- Source material -
- Opening Delimiter -

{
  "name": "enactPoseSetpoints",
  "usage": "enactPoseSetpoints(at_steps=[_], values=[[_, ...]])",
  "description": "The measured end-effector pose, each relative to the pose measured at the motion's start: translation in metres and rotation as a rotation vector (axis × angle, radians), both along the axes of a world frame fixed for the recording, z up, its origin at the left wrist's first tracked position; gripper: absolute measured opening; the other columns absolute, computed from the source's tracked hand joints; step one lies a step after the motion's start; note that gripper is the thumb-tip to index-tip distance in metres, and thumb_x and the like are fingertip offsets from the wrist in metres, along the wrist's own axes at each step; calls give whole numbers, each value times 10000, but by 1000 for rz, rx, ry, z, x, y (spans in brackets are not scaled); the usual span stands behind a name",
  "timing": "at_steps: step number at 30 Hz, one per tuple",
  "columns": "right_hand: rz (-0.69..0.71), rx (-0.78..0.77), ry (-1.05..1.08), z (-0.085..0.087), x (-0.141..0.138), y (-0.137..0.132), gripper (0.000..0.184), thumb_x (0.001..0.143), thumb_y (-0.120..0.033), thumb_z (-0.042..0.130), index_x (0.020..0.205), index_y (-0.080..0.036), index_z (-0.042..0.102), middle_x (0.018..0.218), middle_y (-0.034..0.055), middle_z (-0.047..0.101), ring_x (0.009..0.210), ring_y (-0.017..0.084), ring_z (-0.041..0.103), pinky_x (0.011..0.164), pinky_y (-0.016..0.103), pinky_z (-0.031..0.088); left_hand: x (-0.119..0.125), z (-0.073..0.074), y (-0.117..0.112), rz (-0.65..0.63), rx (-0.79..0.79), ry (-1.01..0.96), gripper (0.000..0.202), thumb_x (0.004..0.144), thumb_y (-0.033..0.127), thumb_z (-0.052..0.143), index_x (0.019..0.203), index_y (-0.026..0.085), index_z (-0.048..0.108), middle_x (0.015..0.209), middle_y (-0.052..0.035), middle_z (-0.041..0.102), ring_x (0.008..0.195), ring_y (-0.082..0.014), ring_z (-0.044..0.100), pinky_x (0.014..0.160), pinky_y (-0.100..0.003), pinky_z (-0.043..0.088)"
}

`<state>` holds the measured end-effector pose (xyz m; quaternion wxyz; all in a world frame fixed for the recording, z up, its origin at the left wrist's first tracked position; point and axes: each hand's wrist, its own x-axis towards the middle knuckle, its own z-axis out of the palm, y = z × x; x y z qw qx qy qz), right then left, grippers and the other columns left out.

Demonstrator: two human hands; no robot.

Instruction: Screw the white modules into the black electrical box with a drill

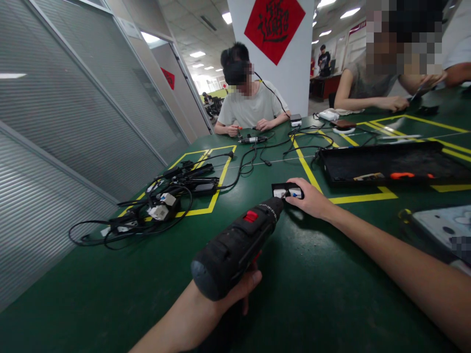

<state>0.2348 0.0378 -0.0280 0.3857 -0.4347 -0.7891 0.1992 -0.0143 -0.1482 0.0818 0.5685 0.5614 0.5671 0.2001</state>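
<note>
A black cordless drill (pixel 235 245) with a red switch on top fills the middle of the head view. My left hand (pixel 241 287) is wrapped round its grip, mostly beneath the drill body. The drill's nose points away from me at a small black case with white parts (pixel 278 191) lying on the green table. My right hand (pixel 307 196) grips the right side of this case, thumb in front and fingers over the top. The bit reaches the white parts near my thumb; whether it touches a screw cannot be made out.
On the left lies a heap of black cables and adapters (pixel 167 201). A black tray (pixel 390 164) with orange-handled tools stands right, beyond a patterned light-coloured object (pixel 445 225). Yellow tape (pixel 307 169) marks the green table (pixel 312 294). Two people work opposite; a rotary tool (pixel 253 140) lies before one.
</note>
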Motion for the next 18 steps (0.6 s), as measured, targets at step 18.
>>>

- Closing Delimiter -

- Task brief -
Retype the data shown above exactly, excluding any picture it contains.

- Result of the exercise -
{
  "name": "enactPoseSetpoints",
  "usage": "enactPoseSetpoints(at_steps=[_], values=[[_, ...]])",
  "description": "The measured end-effector pose, each relative to the pose measured at the motion's start: translation in metres and rotation as a rotation vector (axis × angle, radians), both along the axes of a world frame fixed for the recording, z up, its origin at the left wrist's first tracked position; gripper: absolute measured opening; the other columns absolute, computed from the source's tracked hand joints; step one lies a step after the motion's start; note that gripper is the thumb-tip to index-tip distance in metres, and thumb_x and the like are fingertip offsets from the wrist in metres, along the wrist's own axes at each step; calls give whole numbers, each value times 10000, but by 1000 for rz, rx, ry, z, x, y (spans in brackets are not scaled); the usual span stands behind a name",
  "timing": "at_steps: step number at 30 Hz, one per tuple",
  "columns": "right_hand: rz (-0.69..0.71), rx (-0.78..0.77), ry (-1.05..1.08), z (-0.085..0.087), x (-0.141..0.138), y (-0.137..0.132), gripper (0.000..0.184), thumb_x (0.001..0.143), thumb_y (-0.120..0.033), thumb_z (-0.042..0.130), index_x (0.020..0.205), index_y (-0.080..0.036), index_z (-0.042..0.102), middle_x (0.018..0.218), middle_y (-0.034..0.055), middle_z (-0.047..0.101), ring_x (0.009..0.210), ring_y (-0.017..0.084), ring_z (-0.041..0.103), pinky_x (0.011..0.164), pinky_y (-0.016..0.103), pinky_z (-0.031..0.088); left_hand: x (-0.119..0.125), z (-0.073..0.074), y (-0.117..0.112), rz (-0.65..0.63), rx (-0.79..0.79), ry (-1.01..0.96), gripper (0.000..0.202), thumb_x (0.004..0.144), thumb_y (-0.033..0.127), thumb_z (-0.052..0.143), index_x (0.019..0.203), index_y (-0.026..0.085), index_z (-0.048..0.108), middle_x (0.015..0.209), middle_y (-0.052..0.035), middle_z (-0.041..0.102), ring_x (0.008..0.195), ring_y (-0.082..0.014), ring_z (-0.044..0.100), pinky_x (0.014..0.160), pinky_y (-0.100..0.003), pinky_z (-0.043..0.088)"
}

`<state>` holds the measured end-effector pose (xyz m; quaternion wxyz; all in a world frame fixed for the recording, z up, its origin at the left wrist's first tracked position; point and axes: each hand's wrist, its own x-axis towards the middle knuckle, its own z-axis out of the palm, y = z × x; x y z qw qx qy qz), right then left, grippers and the other columns left out.

Demonstrator: two human hands; no robot.

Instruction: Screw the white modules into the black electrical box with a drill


<state>0.2348 0.0378 -0.0280 0.3857 -0.4347 -0.7891 0.1992 -0.0143 -0.1482 0.0818 0.5685 0.5614 0.5671 0.2001</state>
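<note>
A black cordless drill (pixel 235 245) with a red switch on top fills the middle of the head view. My left hand (pixel 241 287) is wrapped round its grip, mostly beneath the drill body. The drill's nose points away from me at a small black case with white parts (pixel 278 191) lying on the green table. My right hand (pixel 307 196) grips the right side of this case, thumb in front and fingers over the top. The bit reaches the white parts near my thumb; whether it touches a screw cannot be made out.
On the left lies a heap of black cables and adapters (pixel 167 201). A black tray (pixel 390 164) with orange-handled tools stands right, beyond a patterned light-coloured object (pixel 445 225). Yellow tape (pixel 307 169) marks the green table (pixel 312 294). Two people work opposite; a rotary tool (pixel 253 140) lies before one.
</note>
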Motion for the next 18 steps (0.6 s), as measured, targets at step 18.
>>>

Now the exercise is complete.